From the entries below, retype only the lines from the one with "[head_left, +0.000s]" through the one with "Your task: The", exactly as written.

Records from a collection
######

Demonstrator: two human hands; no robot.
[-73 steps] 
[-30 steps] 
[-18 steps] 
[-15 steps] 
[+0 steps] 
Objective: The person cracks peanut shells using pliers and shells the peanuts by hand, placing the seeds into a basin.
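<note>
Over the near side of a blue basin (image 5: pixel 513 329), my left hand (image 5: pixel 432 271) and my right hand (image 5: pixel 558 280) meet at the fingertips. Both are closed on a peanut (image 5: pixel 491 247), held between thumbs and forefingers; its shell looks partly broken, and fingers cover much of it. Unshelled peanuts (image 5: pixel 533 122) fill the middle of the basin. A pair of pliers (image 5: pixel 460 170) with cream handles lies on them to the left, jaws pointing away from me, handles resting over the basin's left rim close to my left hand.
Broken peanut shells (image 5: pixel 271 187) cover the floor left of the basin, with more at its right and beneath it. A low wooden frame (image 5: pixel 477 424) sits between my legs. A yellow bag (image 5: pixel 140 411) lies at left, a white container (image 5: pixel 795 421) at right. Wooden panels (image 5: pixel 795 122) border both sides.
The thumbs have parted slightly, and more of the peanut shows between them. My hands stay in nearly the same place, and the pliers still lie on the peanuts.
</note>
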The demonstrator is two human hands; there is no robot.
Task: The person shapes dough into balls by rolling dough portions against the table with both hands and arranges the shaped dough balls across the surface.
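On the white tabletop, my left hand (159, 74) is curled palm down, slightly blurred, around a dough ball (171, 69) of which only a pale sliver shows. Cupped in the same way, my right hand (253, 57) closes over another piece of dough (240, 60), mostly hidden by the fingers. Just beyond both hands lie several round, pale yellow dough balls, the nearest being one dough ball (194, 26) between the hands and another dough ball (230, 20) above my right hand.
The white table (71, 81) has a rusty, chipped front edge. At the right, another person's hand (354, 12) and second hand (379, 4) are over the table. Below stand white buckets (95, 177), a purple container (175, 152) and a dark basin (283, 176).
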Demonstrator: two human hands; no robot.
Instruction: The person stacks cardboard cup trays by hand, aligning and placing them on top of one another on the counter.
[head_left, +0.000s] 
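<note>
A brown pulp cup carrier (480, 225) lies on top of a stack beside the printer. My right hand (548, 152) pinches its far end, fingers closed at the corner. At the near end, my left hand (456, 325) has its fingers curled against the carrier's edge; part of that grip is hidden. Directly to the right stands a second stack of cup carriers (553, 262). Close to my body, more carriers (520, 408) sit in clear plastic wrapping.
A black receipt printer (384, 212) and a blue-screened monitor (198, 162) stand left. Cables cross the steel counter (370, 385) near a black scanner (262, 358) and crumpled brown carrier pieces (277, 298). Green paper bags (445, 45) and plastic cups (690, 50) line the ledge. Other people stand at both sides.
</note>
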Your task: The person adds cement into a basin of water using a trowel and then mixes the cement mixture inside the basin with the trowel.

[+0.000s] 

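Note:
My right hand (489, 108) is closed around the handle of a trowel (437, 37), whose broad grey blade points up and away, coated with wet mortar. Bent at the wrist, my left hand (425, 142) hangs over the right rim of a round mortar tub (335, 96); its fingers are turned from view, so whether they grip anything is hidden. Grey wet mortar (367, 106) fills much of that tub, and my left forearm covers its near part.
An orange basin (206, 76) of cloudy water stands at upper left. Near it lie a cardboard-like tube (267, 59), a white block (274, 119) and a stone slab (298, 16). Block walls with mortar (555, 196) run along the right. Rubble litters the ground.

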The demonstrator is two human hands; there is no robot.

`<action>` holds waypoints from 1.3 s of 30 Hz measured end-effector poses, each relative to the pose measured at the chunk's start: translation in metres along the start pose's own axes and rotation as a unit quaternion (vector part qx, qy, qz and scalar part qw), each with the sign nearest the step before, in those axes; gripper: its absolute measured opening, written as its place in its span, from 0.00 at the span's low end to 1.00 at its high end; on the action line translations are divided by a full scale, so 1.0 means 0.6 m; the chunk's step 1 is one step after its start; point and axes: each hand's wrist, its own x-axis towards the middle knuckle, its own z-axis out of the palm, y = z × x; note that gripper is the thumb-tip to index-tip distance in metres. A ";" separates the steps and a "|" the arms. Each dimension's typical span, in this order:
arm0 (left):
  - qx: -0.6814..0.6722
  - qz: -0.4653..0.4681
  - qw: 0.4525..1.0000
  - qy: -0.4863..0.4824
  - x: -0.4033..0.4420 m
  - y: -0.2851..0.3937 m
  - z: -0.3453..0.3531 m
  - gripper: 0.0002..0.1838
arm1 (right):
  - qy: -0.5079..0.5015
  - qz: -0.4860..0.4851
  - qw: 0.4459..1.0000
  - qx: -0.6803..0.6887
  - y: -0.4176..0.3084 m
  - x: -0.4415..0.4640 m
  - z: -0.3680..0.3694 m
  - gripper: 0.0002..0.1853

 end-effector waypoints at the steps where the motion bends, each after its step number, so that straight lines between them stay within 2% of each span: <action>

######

§ **Answer to this task**
[head_left, +0.000s] 
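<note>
A brown pulp cup carrier (480, 225) lies on top of a stack beside the printer. My right hand (548, 152) pinches its far end, fingers closed at the corner. At the near end, my left hand (456, 325) has its fingers curled against the carrier's edge; part of that grip is hidden. Directly to the right stands a second stack of cup carriers (553, 262). Close to my body, more carriers (520, 408) sit in clear plastic wrapping.
A black receipt printer (384, 212) and a blue-screened monitor (198, 162) stand left. Cables cross the steel counter (370, 385) near a black scanner (262, 358) and crumpled brown carrier pieces (277, 298). Green paper bags (445, 45) and plastic cups (690, 50) line the ledge. Other people stand at both sides.
</note>
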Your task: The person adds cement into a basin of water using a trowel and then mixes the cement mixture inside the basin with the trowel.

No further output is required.